The association of suicide and substance is well documented in the literature. Suicide by drug overdose among teenagers, especially females, has significantly heightened in recent years. There are more cases of opioid prescription for females than males due to higher cases of chronic pain in females (Singh et al., Citation2019). Our study supports the increased risk of female substance users’ suicidality, as females are more likely to end their lives by less-violent means. Methamphetamine was named the top drug threat in Texas by three DEA teams in 2019, perhaps due to the increased supply and purity in Texas P2P (phenyl-2-propanone) meth (Maxwell, Citation2020). P2P meth has become an increasingly more accessible and cost-efficient drug in Texas, making it even more accessible to adolescents (Dickson et al., Citation2021; Loza et al., Citation2020). In our sample of Texas adolescents, it is evident that the tailored interventions are needed to address substance use—particularly in communities where accessibility is higher and those at risk for suicide (Van Horne et al., Citation2021).
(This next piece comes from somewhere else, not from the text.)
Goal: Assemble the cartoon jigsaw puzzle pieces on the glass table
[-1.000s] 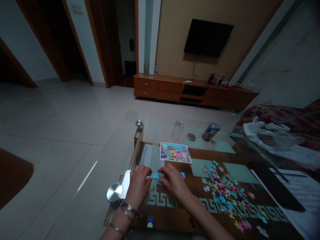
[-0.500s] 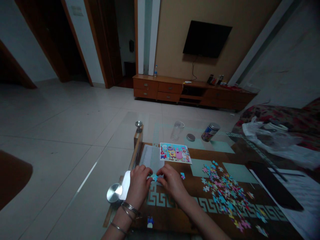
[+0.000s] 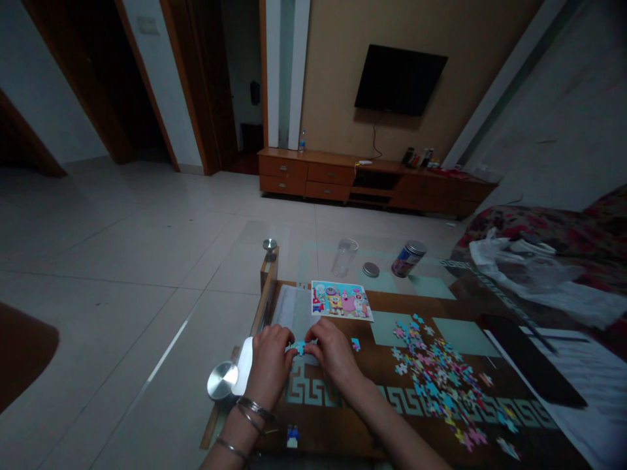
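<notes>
Between my two hands is a light-blue jigsaw puzzle piece (image 3: 300,348), possibly more than one joined; it is too small to tell. My left hand (image 3: 270,356) pinches its left side, and my right hand (image 3: 332,349) pinches its right side. Just right of my right hand lies a loose blue and pink puzzle piece (image 3: 355,344). A dark-blue and white piece (image 3: 292,436) rests near the table's front edge. Behind my hands lies the cartoon picture card (image 3: 341,301). To the right spreads a heap of mixed puzzle pieces (image 3: 443,375).
On the glass table stand a clear jar (image 3: 345,257) and a printed can (image 3: 408,259), with a round metal lid (image 3: 371,269) between them. At the right are a black phone-like slab (image 3: 531,359), printed papers (image 3: 595,391) and a plastic bag (image 3: 519,267). Metal knobs (image 3: 222,380) edge the left side.
The whole view has shifted slightly. Both hands still pinch at the same place over the table, with only a slight change of the fingers around the blue piece.
</notes>
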Demonstrator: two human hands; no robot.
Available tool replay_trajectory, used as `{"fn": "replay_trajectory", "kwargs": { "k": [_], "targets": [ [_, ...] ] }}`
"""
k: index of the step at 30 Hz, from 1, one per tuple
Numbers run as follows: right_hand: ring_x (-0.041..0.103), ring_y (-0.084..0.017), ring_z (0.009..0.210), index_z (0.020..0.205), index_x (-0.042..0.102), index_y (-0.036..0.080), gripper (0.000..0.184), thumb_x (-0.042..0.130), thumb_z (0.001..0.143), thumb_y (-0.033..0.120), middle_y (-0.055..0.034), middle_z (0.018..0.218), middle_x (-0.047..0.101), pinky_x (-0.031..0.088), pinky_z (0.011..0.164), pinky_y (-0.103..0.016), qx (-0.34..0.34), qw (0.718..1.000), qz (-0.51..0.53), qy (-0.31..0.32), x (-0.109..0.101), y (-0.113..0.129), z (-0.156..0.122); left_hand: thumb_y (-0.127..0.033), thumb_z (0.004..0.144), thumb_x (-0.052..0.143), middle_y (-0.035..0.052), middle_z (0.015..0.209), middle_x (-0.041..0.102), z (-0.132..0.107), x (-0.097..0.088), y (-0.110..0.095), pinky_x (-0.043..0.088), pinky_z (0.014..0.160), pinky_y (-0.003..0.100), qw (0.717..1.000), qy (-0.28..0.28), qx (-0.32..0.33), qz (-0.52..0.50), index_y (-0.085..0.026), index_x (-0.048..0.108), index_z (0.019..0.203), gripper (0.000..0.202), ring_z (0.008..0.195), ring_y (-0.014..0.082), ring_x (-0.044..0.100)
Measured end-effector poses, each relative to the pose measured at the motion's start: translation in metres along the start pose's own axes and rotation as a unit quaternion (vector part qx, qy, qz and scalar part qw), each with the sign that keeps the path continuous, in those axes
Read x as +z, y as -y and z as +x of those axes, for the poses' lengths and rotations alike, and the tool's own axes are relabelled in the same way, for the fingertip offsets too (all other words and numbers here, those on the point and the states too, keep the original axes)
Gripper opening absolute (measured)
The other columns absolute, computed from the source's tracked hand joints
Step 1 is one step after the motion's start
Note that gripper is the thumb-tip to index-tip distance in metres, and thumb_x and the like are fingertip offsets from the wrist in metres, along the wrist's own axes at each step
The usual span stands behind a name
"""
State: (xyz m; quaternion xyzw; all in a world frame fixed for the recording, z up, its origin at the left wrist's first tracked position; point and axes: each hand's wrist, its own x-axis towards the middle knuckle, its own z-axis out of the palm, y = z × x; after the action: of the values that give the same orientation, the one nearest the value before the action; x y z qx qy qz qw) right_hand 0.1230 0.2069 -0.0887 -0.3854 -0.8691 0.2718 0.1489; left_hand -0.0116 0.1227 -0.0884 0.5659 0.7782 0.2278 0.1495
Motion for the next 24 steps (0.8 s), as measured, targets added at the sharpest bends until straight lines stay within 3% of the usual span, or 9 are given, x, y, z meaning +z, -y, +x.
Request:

Risky sexual behaviors (RSBs) can be defined as high-risk sexual activity that increases one’s risk of contracting a sexually transmitted infection (STI) and/or sexually transmitted disease (STD), or that leads to an unintended pregnancy. Our study found that there is a positive association between Texas teens’ engagement in RSBs and suicidal behaviors such that Texas teens who partake in RSBs are increasingly at risk for suicidality. Our findings are consistent with past studies conducted that deduced adolescents that engaged in sexual activity and have more sexual activity make suicide attempts and experience suicide ideation (Burge et al., Citation1995; Smith et al., Citation2020), those who had unprotected sexual intercourse and had more sexual partners experience suicide ideation and make suicide attempts (Baiden et al., Citation2021; Smith et al., Citation2020), and that increased rates of RSBs, and early initiation of sexual intercourse are associated with suicidal behaviors (Husky et al., Citation2013).

5. Conclusion

Using data from a nationally representative sample, this study evaluated risk factors associated with negative mental health outcomes described as suicide with respect to the state of Texas adolescents. Our findings underscore the need for strategies to reduce the risk that sexual-, violence-, substance-, and health-related behaviors and their co-occurrences have on negative mental health outcomes. Perhaps, future research could investigate the specific needs of culturally- and racially-competent interventions tailored for targeted adolescents, age-groups and subpopulations. 

6. Limitations

This study is not without limitations. First, our definition of suicidality is a composite of five variables that assess mental health and well-being. We relied on affirmative responses by our sample population to any of the five variables, which were then used as a binary outcome. Second, while the YRBSS is a standardized questionnaire, we were unable to delve deeper into the underlying causes of suicidality within our study sample. Thus, future research—particularly, those employing qualitative designs, should aim to understand the psychopathological and personality characteristics of suicidal and non-suicidal adolescents.

Open Scholarship

This article has earned the Center for Open Science badge for Open Data. The data are openly accessible at https://www.cdc.gov/healthyyouth/data/yrbs/data.htm.

Acknowledgements

The author(s) would like to acknowledge the CDC for its publicly-available national, state, and local YRBSS datasets in addition to the many students who completed the surveys and those who bravely disclosed their sexual identities and answers to sensitive behavioral health questions.

Disclosure statement

No potential conflict of interest was reported by the author(s).

Data availability statement

The data described in this article are openly available in the Open Science Framework at https://www.cdc.gov/healthyyouth/data/yrbs/data.htm.

Additional information

Funding

The authors received no direct funding for this research.